O Sr. Ministro das Justiças: — Sr. Presidente, eu não posso deixar de prestar um tributo á lealdade do meu honrado amigo e Collega, o Digno Par que acabou de fallar, nem outra cousa era propria da sua probidade, o faltar ao que uma vez tinha tractado.
Sr. Presidente, aqui não ha commissão na medida que o Governo propoz, e eu o poderia sustentar; porque commissão é = Delegata judicandi potesta = isto é, aquella Jurisdicção que se concede para certa pessoa ou cousa; e nem uma, nem outra existe nas medidas propostas, já expliquei á Camara que a escolha que o Governo queria fazer ente os mais antigos, para que não acontecesse que viessem Juizes dos que já tivessem julgado alguma das causas; em consequencia é bem claro que o Governo não queria uma commissão.

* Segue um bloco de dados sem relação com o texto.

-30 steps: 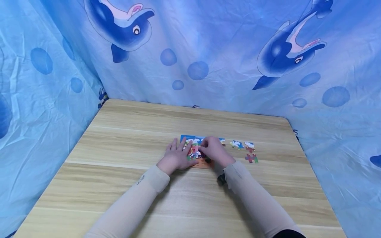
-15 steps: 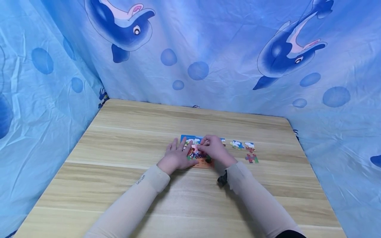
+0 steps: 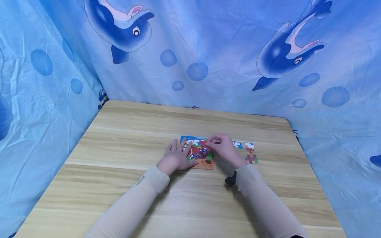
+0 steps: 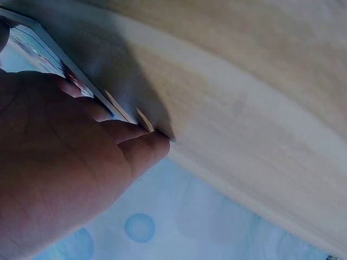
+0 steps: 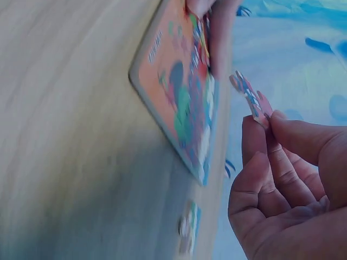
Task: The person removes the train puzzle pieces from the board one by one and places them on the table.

O Governo não tem difficuldade em fazer despachos segundo a Lei, e o Governo está disposto a fazer tudo o que possa segundo a Lei, mas nada contra a Lei: o artigo 15 da de 16 de Maio de 1832 diz, que as antiguidades serão reguladas: estão reguladas estas antiguidades? Não; logo o Governo não podia fazer aquelle despacho. Eu não disse que queria Lei para julgar das antiguidades; o que digo é que as antiguidades estão reguladas, e que o Governo não as julga. — Tambem não disse que o Procurador Geral da Corôa era inhabil para julgar todas as causas, a inhabilidade era para as causas passadas, e não fallei das presentes; e parece-me que me expliquei bem: disse que o Ministerio Publico tem conhecimento, ou deve ter de todas as causas, e sobre ellas deve dar, ou póde suppor-se dar a sua opinião, e dirigir os Procuradores Regios, e seus Delegados nos Tribunaes de 1.ª e 2.ª Instancia, e que assim poderia acontecer achar-se julgando uma causa para que já tivesse influido. O Digno Par o Sr. Visconde de Laborim parece que me não entendeu, ou eu tive a infelicidade de me não fazer entender. Por esta occasião depois de se ter fallado do Procurador Geral da Corôa, eu seria injusto se não declarasse que reconheço os talentos e capacidade daquelle Magistrado, e que em tudo o que diz respeito ás funcções do seu ministerio, elle o desempenha com a maior intelligencia e assiduidade.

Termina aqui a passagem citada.